Gerade bei radikalen Stücken wie der Großen Fuge ist dies eine lustige Erscheinung, da das nicht berühren wollen, oder das Konservieren des Werkes gerade gegen die Radikalität dieser Werke steht. Werke sind immer Veränderungen unterworfen anderen Falls sind sie toter als Leichen, da sie dadurch noch nicht einmal das Recht auf Verwesung haben.

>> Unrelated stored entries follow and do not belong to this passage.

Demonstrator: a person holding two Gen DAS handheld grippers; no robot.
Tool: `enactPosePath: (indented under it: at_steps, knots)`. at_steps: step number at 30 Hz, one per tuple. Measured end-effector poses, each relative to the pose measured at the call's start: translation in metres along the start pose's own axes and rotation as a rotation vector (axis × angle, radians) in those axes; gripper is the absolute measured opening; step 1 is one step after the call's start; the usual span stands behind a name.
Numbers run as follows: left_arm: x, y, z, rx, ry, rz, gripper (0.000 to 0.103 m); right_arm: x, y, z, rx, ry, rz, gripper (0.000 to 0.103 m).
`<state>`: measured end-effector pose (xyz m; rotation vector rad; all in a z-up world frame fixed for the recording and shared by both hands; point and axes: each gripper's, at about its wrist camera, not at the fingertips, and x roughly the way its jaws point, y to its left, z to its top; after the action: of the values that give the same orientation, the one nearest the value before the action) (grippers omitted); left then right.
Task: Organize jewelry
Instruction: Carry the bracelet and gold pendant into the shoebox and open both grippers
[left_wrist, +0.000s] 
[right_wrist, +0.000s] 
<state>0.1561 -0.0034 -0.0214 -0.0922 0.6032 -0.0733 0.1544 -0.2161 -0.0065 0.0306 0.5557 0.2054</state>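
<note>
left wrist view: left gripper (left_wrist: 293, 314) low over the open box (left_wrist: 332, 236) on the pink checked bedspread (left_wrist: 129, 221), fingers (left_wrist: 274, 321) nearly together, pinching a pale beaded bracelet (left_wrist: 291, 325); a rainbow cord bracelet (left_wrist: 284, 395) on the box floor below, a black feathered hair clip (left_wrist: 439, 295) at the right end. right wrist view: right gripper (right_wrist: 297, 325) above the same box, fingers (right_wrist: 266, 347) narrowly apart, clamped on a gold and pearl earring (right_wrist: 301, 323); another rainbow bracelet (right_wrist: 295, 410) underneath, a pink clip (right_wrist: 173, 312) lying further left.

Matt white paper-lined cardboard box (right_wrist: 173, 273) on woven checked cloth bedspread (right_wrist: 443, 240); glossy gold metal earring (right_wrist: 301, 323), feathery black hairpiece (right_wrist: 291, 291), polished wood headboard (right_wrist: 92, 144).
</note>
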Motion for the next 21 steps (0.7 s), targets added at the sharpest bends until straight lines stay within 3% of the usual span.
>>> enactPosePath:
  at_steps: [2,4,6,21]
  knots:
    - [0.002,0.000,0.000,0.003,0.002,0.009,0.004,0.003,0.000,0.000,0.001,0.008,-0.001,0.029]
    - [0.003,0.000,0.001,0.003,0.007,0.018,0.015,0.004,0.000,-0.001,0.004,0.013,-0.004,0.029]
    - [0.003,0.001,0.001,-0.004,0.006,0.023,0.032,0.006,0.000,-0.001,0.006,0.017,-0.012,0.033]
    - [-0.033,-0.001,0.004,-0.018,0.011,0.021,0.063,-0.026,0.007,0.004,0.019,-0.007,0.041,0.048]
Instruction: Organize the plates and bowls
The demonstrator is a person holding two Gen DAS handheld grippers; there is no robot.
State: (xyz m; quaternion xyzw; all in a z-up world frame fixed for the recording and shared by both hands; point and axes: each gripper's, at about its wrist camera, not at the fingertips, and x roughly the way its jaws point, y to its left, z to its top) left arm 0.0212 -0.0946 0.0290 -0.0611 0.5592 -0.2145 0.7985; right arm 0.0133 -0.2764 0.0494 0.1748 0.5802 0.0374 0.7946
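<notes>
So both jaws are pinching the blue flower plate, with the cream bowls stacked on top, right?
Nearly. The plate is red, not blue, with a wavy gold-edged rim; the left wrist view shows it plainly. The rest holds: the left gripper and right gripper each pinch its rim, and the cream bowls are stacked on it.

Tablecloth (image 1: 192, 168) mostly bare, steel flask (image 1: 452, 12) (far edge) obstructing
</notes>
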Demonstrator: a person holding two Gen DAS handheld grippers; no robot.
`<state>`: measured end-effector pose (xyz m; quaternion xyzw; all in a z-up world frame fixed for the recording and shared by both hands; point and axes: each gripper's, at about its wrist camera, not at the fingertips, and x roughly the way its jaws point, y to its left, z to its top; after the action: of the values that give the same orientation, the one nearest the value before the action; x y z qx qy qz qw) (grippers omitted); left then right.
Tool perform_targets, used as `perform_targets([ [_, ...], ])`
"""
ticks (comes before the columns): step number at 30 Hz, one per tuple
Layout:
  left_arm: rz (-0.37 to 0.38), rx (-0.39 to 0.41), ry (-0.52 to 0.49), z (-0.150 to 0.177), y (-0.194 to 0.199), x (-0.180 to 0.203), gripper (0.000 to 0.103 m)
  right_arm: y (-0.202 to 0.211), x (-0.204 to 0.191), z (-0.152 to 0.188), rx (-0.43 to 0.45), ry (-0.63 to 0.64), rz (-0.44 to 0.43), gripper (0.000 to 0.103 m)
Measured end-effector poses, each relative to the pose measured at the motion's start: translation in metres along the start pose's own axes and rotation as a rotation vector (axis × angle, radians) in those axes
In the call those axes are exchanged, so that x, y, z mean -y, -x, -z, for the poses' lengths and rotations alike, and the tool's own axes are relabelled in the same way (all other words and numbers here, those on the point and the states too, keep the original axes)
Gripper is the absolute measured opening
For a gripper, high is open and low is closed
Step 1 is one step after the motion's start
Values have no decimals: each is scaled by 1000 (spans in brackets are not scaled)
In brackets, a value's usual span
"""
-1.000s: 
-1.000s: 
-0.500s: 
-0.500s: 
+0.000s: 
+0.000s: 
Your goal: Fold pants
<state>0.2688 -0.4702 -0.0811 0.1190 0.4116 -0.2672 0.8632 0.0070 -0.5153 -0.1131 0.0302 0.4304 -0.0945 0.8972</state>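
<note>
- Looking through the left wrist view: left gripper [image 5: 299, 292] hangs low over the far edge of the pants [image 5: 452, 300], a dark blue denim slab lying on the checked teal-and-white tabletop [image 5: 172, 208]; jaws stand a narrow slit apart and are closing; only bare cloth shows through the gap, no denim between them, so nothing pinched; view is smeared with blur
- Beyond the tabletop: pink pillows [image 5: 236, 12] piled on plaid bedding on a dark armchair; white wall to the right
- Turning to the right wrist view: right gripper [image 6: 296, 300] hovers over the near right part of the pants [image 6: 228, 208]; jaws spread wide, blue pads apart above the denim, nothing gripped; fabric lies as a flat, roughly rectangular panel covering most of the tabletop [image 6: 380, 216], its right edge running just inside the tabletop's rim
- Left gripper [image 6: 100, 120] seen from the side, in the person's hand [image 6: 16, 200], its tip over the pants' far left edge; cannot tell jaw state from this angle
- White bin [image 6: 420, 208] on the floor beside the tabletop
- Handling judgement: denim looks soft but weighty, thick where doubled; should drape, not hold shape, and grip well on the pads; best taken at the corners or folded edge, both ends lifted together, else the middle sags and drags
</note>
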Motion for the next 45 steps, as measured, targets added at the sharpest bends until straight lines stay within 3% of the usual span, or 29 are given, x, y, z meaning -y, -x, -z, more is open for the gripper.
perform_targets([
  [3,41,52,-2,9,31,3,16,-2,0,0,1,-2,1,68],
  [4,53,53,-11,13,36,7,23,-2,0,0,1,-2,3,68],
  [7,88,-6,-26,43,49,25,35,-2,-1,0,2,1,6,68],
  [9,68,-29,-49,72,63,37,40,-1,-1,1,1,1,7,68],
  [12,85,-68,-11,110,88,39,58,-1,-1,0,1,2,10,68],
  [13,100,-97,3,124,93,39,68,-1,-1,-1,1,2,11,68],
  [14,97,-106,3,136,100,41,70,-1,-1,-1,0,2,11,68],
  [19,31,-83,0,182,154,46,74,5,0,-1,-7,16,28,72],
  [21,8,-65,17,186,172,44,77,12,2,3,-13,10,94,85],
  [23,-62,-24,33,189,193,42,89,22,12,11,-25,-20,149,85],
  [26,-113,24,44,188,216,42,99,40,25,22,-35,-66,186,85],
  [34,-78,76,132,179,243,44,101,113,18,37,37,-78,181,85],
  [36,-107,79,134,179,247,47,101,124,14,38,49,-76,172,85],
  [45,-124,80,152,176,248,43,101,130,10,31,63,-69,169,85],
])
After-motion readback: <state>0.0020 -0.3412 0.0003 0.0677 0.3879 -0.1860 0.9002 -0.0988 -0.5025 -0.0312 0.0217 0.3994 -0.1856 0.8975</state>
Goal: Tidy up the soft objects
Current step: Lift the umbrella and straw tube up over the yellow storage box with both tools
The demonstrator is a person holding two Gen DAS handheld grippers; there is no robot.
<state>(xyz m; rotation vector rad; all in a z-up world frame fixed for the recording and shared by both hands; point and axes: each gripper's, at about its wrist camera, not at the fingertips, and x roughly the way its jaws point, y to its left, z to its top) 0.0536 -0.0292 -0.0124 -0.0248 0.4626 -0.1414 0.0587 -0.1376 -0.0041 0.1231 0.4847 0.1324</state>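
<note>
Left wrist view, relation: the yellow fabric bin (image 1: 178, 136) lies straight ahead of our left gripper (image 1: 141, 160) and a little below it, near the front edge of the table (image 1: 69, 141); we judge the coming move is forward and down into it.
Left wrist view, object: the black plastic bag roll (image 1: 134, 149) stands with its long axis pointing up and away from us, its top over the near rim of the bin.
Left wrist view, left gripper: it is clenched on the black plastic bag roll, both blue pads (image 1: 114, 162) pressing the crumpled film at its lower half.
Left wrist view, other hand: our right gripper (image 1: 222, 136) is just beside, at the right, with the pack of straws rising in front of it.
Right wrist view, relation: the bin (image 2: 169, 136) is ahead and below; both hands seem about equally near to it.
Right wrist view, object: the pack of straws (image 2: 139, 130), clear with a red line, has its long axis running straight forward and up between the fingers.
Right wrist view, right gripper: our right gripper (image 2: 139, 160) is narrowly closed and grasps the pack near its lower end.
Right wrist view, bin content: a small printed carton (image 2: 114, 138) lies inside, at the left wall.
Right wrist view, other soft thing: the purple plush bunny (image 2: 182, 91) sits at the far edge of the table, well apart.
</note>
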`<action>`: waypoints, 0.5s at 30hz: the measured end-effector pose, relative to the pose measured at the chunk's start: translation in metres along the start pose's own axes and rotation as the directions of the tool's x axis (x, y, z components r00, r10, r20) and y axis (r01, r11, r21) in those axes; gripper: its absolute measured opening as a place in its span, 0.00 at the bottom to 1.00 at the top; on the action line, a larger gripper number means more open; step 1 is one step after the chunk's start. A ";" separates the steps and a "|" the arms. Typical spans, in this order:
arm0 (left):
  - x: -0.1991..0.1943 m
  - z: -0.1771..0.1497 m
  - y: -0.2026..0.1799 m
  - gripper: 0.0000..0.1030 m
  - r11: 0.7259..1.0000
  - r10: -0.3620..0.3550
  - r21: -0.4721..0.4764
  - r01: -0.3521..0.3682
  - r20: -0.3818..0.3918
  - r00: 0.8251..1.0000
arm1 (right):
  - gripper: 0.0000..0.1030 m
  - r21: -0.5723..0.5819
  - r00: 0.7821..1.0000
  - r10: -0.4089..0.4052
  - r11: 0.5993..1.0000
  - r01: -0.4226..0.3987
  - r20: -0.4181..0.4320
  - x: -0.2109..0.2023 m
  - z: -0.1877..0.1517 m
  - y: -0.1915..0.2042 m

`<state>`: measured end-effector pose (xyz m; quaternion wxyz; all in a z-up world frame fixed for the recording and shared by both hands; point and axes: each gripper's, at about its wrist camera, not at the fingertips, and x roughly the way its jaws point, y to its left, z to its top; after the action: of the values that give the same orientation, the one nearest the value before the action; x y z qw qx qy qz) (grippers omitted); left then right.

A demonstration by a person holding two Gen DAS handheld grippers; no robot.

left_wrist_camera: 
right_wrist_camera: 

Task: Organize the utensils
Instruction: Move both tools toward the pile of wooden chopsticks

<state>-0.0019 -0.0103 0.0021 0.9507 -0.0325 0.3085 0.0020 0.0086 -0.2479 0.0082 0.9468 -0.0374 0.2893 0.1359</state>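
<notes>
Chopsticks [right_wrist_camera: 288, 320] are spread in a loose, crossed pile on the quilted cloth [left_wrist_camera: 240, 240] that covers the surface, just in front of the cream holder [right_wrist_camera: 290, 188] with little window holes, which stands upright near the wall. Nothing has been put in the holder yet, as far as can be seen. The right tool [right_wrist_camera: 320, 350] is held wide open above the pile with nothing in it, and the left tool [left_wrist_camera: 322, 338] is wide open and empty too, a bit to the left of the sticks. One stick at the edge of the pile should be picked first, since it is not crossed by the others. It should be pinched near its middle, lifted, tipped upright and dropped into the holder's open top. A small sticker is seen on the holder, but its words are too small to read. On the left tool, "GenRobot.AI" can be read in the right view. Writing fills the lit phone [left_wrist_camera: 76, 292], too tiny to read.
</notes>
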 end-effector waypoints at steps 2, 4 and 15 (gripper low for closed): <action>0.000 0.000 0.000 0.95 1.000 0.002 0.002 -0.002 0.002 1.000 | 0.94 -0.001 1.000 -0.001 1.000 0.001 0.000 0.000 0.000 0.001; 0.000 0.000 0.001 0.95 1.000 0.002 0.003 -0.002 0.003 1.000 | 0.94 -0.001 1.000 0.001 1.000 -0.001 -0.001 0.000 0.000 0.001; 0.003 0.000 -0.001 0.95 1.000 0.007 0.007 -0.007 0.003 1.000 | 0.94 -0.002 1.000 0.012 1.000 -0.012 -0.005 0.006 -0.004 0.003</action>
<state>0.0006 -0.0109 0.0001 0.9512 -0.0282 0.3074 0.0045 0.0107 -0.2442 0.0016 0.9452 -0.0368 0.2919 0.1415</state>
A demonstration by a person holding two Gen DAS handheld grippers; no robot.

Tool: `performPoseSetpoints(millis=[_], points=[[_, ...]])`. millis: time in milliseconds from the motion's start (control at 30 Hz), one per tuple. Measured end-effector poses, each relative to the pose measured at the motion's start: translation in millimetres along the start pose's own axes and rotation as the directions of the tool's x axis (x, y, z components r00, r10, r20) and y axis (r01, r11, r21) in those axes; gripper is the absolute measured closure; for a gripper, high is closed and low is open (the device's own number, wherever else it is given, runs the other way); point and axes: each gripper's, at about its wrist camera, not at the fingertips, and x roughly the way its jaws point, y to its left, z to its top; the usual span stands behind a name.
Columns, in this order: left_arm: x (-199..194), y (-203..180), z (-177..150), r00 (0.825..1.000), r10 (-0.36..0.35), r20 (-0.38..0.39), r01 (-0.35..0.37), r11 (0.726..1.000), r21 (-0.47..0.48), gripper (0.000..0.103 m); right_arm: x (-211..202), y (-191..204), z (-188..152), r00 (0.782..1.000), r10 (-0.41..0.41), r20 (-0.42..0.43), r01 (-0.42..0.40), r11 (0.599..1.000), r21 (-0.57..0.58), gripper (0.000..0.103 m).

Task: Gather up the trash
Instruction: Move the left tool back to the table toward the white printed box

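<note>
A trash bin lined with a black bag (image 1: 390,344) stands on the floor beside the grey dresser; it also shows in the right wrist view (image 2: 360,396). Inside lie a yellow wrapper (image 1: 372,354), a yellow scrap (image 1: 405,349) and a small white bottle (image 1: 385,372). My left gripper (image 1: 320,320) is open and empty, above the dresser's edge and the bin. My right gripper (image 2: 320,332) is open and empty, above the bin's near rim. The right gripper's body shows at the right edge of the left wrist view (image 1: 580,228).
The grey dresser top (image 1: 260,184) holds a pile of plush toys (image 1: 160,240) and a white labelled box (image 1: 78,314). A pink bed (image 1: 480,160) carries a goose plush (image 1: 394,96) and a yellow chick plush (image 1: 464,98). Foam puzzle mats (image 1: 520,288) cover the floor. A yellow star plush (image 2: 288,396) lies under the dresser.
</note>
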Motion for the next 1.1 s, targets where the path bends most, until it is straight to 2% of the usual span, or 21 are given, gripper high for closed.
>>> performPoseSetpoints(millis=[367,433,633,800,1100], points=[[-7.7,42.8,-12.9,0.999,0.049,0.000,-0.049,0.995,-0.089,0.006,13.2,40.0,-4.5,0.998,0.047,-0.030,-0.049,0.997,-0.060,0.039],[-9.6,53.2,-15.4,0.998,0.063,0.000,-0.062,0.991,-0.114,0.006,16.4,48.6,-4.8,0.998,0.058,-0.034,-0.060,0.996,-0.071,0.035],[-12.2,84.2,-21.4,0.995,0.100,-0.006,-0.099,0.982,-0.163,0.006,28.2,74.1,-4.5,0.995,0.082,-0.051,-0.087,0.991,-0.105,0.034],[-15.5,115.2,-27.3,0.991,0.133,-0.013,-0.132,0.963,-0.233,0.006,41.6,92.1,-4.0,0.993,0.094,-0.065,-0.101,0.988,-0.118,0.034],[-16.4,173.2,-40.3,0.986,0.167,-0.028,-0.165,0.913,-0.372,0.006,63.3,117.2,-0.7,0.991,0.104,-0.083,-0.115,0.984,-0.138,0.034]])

Ein anderes Mißverständniss über das Stück ist, dass es sich nach Schönheit strebt. Dabei ist es gerade eines der Vorzüge des Beethovenschen Spätwerks, dass dies nicht der Fall ist. Die Große Fuge geht an dem Rande der Tonalität und ist in gewisserweise doch das erste moderne Stück. Mit Tonaltät ist hier auch nicht nur die rein Harmonischer Tonalität sondern, auch die Art und Weiße wie Phrasen oder Artikulationen in diesem Stück verlaufen. Die Kadenzierung hängt schief in diesem Stück. Ähnlich wie in dem Schubert op. 100 gibt es hier stellen wo eine versöhnliche Kadenzierung nicht mehr möglich ist, hier sogar noch extremer als im Schubert op. 100. Beethovens Große Fuge, dabei in einer technokratischen fetishisierenden Ansicht von Meistertum reinzustellen verfehlt dabei komplett den Sinn, da gerade Beethovens Spätwerk uns zeigt, dass die vollkommende Beheerschung von Satztechnik nicht erstrebenswert ist sondern, die unsicherheit deutlich interessante Formen produzieren kann. In seinem späten Leben fing Beethoven noch einmal an die Kontrapunkt studieren mit Haydn zu rekapitulieren und neu sich beizubringen, da er diese Früher als jüngerer Student nicht wirklich ernst genommen hat. Dieser Ständige Zweifel an das eigenen Können und das ständig neu lernen ist, dass was Beethovens Werk so besonders reich macht und was vorallem seine Spätstil von seinen jüngeren Jahren unterscheidet.

Meine Arbeit

bestand zum größten Teil darin, einen Formplan zu finden. Wichtiges Element in meiner Arbeit war es sich mit Beethovenschen Satzbezeichnungen zu beschäftigen, die meine Grundlage waren für die Formale Struktur eines Satzes und wie sich die Form konstituiert. Dabei muss natürlich betont werden, dass Satzbezeichnungen bei Beethoven ganz andere Assoziationen hervorruffen als bei mir. Am beispiel des ersten Satzes kann man dies leicht merken, da ich Assai Sostenuto für mich so interpretiert habe, dass ich eine fast schon monophone Textur erzeuge, wo der Klang scheinbar nicht abbricht oder aufhört. Die Instrumente sollen in diesem Satz zu einem Klangkontinuum verschmelzen, nur um in dem darauf Folgenden Allegro in viele Veschiedene Linien zu zersplittern.